Be aware of who it is that you’re seeking forgiveness from. Is it another person? Perhaps it is yourself. It could even be someone who has passed, such as a parent whom you feel you have let down. We are acknowledging our responsibility and saying: “I am sorry for [the name of the thing]. Please forgive me.”
With humility, we are asking that person to forgive us. Now, visualize that person—be it yourself or somebody else—extending forgiveness to you. See that person in your mind’s eye forgiving you and smiling reassuringly at you.
Now, let’s repeat up to there, remembering that we are assuming responsibility for all things: “I am sorry for [the name of the thing]. Please forgive me.” Ask with humility and see yourself or that other person forgiving you, then smiling reassuringly at you.
Now, let’s show our gratitude—our gratitude for being forgiven. What a wonderful thing it is to forgive and to be forgiven. Repeat after me: “Thank you for forgiving me.”
Now, our final step is to show love to this person, be it ourselves or somebody else. Visualize sending this person love and them sending it back to you, and say after me: “I love you.”
Now, we are going to go through this a few times, so if it wasn’t quite perfect the first time, do not worry. We’re going to do it again and truly transform that sorrow or remorse into gratitude and love.
So, bringing to mind the thing that we are sorry for, knowing that we are responsible for what has happened, and if you need to, showing yourself why and how you are responsible. Repeat after me: “I am sorry for [the name of the thing]. With humility, please forgive me.”
See yourself or that other person extending forgiveness to you and smiling at you, and repeat after me: “Thank you for your forgiveness.”
Now visualize them sending you love and you sending them love back, and repeat: “I love you.”
This is quite a big process, so let’s take a cleansing breath here.
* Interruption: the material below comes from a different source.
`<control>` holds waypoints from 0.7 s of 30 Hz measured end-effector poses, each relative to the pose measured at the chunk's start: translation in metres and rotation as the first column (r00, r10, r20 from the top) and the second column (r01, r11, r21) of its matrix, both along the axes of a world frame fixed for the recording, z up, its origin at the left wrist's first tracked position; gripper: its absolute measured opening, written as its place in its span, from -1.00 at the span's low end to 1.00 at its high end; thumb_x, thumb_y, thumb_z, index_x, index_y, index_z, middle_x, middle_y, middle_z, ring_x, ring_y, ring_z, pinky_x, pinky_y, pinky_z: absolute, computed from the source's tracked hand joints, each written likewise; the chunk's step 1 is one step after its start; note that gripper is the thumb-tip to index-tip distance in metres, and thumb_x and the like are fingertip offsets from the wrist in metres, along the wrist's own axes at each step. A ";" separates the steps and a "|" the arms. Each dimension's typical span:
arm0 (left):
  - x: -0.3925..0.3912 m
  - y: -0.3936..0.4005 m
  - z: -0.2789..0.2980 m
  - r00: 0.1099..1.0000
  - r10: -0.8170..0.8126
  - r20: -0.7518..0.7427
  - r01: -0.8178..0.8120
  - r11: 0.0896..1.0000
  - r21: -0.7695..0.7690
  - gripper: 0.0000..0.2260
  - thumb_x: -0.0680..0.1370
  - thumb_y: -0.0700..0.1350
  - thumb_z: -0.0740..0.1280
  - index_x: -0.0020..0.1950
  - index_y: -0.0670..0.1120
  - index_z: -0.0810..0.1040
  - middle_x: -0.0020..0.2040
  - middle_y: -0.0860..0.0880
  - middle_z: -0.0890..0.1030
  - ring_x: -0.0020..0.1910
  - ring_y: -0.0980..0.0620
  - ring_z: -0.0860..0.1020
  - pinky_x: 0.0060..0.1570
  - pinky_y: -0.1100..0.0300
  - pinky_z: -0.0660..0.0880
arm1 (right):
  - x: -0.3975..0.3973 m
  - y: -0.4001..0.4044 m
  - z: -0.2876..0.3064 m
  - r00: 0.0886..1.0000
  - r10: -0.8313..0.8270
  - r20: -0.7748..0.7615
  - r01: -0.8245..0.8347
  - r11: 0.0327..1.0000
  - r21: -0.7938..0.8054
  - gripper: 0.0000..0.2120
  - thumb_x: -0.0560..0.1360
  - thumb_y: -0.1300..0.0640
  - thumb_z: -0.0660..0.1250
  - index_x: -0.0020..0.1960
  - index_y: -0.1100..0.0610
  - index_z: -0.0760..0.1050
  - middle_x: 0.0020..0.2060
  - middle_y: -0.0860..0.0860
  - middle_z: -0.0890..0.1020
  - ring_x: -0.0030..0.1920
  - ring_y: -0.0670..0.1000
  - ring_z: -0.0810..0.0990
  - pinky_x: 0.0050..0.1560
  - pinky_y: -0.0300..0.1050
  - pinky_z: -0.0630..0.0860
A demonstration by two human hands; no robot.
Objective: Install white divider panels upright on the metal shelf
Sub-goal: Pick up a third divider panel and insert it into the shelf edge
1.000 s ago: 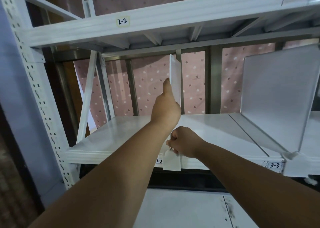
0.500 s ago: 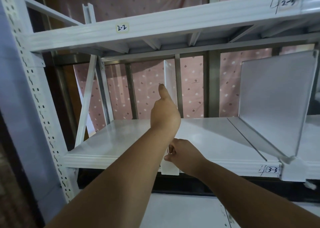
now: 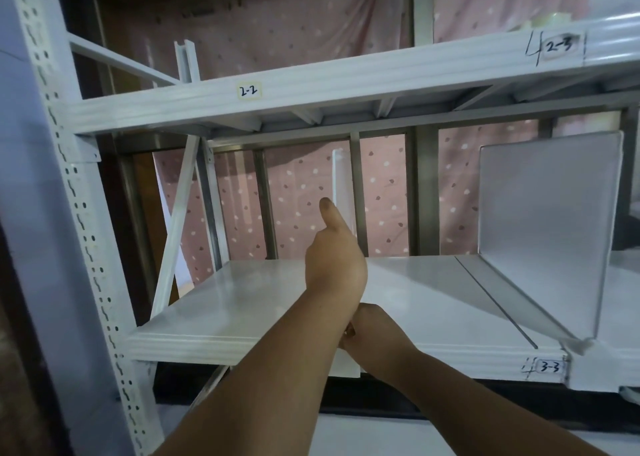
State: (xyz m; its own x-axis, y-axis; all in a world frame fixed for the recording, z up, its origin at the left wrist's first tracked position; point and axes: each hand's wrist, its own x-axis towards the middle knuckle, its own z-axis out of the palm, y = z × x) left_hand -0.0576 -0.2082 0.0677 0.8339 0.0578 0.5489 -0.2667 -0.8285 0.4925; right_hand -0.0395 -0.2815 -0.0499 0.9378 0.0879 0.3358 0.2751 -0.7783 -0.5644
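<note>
Two hands (image 3: 334, 265) steady upright panel (image 3: 341, 192) on white shelf (image 3: 242, 303); pink dotted curtain (image 3: 304, 196) behind.

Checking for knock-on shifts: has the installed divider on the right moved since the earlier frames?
No. The installed divider stands with its front foot just right of the 3-3 label, as before.

Single head view, close, facing forward and slightly up into metal shelf (image 3: 242, 303) bay; forearms enter from below.
</note>
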 end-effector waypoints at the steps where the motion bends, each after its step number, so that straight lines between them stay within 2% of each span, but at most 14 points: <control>1: -0.001 0.001 -0.002 1.000 0.003 -0.001 -0.003 1.000 0.003 -0.19 0.59 -0.26 0.30 0.62 -0.08 -0.22 -0.06 -0.13 0.56 -0.27 0.04 0.49 -0.31 0.21 0.42 | -0.001 0.000 0.000 1.000 0.003 0.000 -0.003 1.000 0.007 -0.70 0.47 0.11 0.38 -0.36 0.05 0.33 -0.39 -0.03 0.48 -0.35 -0.03 0.45 -0.24 -0.05 0.49; 4: -0.004 0.000 -0.006 1.000 -0.001 0.022 0.002 1.000 -0.027 -0.29 0.64 -0.22 0.24 0.63 -0.08 -0.17 -0.06 -0.12 0.58 -0.33 0.09 0.44 -0.36 0.29 0.36 | -0.004 0.001 -0.001 1.000 -0.014 -0.007 0.014 1.000 0.005 -0.64 0.47 0.15 0.33 -0.41 0.03 0.23 -0.44 -0.06 0.40 -0.39 -0.06 0.36 -0.29 -0.12 0.34; 6: -0.005 0.000 -0.006 1.000 -0.001 0.014 0.002 0.997 -0.079 -0.41 0.68 -0.18 0.16 0.63 -0.06 -0.08 -0.15 -0.05 0.56 -0.38 0.13 0.42 -0.43 0.37 0.29 | -0.005 0.002 -0.001 1.000 -0.020 -0.014 0.020 1.000 0.004 -0.62 0.47 0.18 0.29 -0.42 0.02 0.20 -0.44 -0.07 0.38 -0.40 -0.07 0.33 -0.30 -0.16 0.30; 7: -0.007 0.001 -0.006 1.000 0.000 -0.007 -0.001 0.994 -0.109 -0.47 0.70 -0.17 0.12 0.62 -0.05 -0.02 -0.19 -0.03 0.54 -0.38 0.13 0.45 -0.44 0.40 0.27 | -0.006 0.003 0.000 1.000 -0.020 -0.017 0.020 1.000 -0.005 -0.62 0.48 0.18 0.28 -0.42 0.02 0.19 -0.44 -0.07 0.38 -0.39 -0.07 0.33 -0.29 -0.16 0.30; 8: -0.008 0.001 -0.004 1.000 0.001 -0.016 -0.003 0.993 -0.120 -0.50 0.70 -0.19 0.11 0.62 -0.05 0.04 -0.14 -0.05 0.58 -0.30 0.08 0.54 -0.38 0.38 0.33 | -0.006 0.003 0.000 1.000 -0.017 -0.020 0.017 1.000 -0.014 -0.63 0.48 0.18 0.28 -0.42 0.02 0.20 -0.43 -0.06 0.39 -0.39 -0.08 0.33 -0.29 -0.16 0.30; 10: -0.005 0.000 -0.007 1.000 -0.004 0.005 0.004 0.999 -0.051 -0.42 0.66 -0.25 0.16 0.63 -0.09 0.00 0.09 -0.18 0.62 -0.08 -0.11 0.61 -0.18 0.19 0.41 | -0.007 0.003 0.001 0.999 -0.016 -0.041 0.016 1.000 -0.003 -0.63 0.49 0.17 0.28 -0.41 0.02 0.21 -0.41 -0.05 0.40 -0.38 -0.08 0.34 -0.29 -0.16 0.31; 13: -0.004 -0.002 -0.008 0.997 0.074 -0.011 -0.074 0.997 0.024 -0.26 0.63 -0.20 0.28 0.63 -0.11 -0.16 0.16 -0.17 0.59 -0.14 -0.02 0.53 -0.11 0.19 0.49 | -0.009 0.004 0.004 0.996 -0.026 -0.089 0.027 1.000 0.012 -0.61 0.50 0.20 0.28 -0.42 0.03 0.19 -0.42 -0.04 0.38 -0.39 -0.08 0.33 -0.31 -0.19 0.28; 15: -0.001 -0.004 -0.008 0.997 0.074 -0.039 -0.073 0.997 0.013 -0.29 0.65 -0.15 0.27 0.63 -0.11 -0.14 0.18 -0.16 0.57 -0.07 -0.03 0.58 -0.04 0.18 0.52 | -0.010 0.005 0.006 0.993 -0.034 -0.116 0.036 0.999 0.013 -0.63 0.50 0.19 0.28 -0.41 0.04 0.21 -0.38 -0.01 0.42 -0.36 -0.06 0.37 -0.28 -0.17 0.32; 16: -0.001 -0.005 -0.007 0.997 0.052 -0.056 -0.056 0.997 -0.059 -0.40 0.68 -0.11 0.20 0.63 -0.11 -0.04 0.18 -0.15 0.58 -0.03 -0.05 0.59 -0.02 0.17 0.52 | -0.010 0.005 0.007 0.992 -0.037 -0.124 0.040 0.999 0.020 -0.63 0.50 0.19 0.27 -0.41 0.04 0.22 -0.37 0.00 0.43 -0.34 -0.05 0.39 -0.28 -0.16 0.33; 17: -0.003 -0.004 -0.004 0.997 0.014 -0.079 -0.028 0.985 -0.171 -0.56 0.72 -0.03 0.08 0.59 -0.10 0.14 0.15 -0.12 0.59 -0.04 -0.04 0.60 -0.03 0.18 0.50 | -0.010 0.006 0.008 0.990 -0.039 -0.136 0.043 0.999 0.023 -0.63 0.51 0.20 0.27 -0.41 0.05 0.23 -0.37 -0.01 0.43 -0.34 -0.06 0.40 -0.28 -0.16 0.35; 18: -0.004 -0.004 -0.002 0.997 -0.013 -0.079 -0.011 0.956 -0.292 -0.57 0.72 0.07 -0.07 0.47 -0.09 0.34 0.10 -0.09 0.61 -0.09 -0.01 0.59 -0.07 0.22 0.48 | -0.010 0.006 0.009 0.988 -0.036 -0.152 0.040 0.999 0.027 -0.63 0.52 0.22 0.27 -0.41 0.05 0.24 -0.38 -0.03 0.42 -0.35 -0.06 0.40 -0.27 -0.16 0.35; 19: -0.002 -0.006 -0.003 0.996 -0.021 -0.083 -0.011 0.929 -0.370 -0.46 0.70 0.15 -0.17 0.35 -0.10 0.46 0.09 -0.09 0.63 -0.10 -0.01 0.60 -0.08 0.24 0.48 | -0.010 0.006 0.010 0.986 -0.028 -0.164 0.033 0.999 0.028 -0.62 0.52 0.23 0.28 -0.41 0.05 0.25 -0.39 -0.04 0.41 -0.35 -0.06 0.40 -0.25 -0.15 0.36; 20: -0.003 -0.007 -0.004 0.995 -0.034 -0.089 -0.006 0.910 -0.414 -0.39 0.68 0.18 -0.22 0.31 -0.11 0.49 0.11 -0.10 0.65 -0.06 -0.03 0.63 -0.05 0.23 0.50 | -0.009 0.006 0.010 0.986 -0.016 -0.164 0.022 0.999 0.033 -0.62 0.52 0.24 0.28 -0.41 0.05 0.26 -0.38 -0.03 0.42 -0.33 -0.05 0.41 -0.22 -0.12 0.37; 21: -0.001 -0.008 -0.005 0.994 -0.032 -0.104 -0.015 0.909 -0.418 -0.40 0.69 0.17 -0.21 0.36 -0.11 0.47 0.15 -0.12 0.65 0.00 -0.06 0.64 0.00 0.19 0.52 | -0.010 0.005 0.011 0.987 -0.006 -0.159 0.012 0.999 0.033 -0.64 0.51 0.24 0.29 -0.41 0.05 0.28 -0.35 0.00 0.45 -0.31 -0.02 0.43 -0.19 -0.07 0.40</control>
Deep breath in through the nose, and gradually back out through the mouth. And again, in through the nose, and out through the mouth.
Now, let’s do this practice one more time. Bring to mind the thing that you feel remorse about, and repeat after me: “I am sorry for [the name of the thing]. Please forgive me.” See yourself or that other person extending their forgiveness to you, and then smiling at you reassuringly. Repeat after me: “Thank you for forgiving me.”
Feel the love between the two of you and repeat: “I love you.”
And that is our Ho’oponopono meditation. I’d like to explain that you can use this mantra or prayer outside of your formal meditation practice. You can simply say: “I am sorry, forgive me, thank you, I love you.” But when you do that, make sure to follow the general steps: be aware of what you are seeking forgiveness for, recognize your responsibility for it, ask for forgiveness with humility, and then show gratitude and love.
And that is our Ho’oponopono meditation.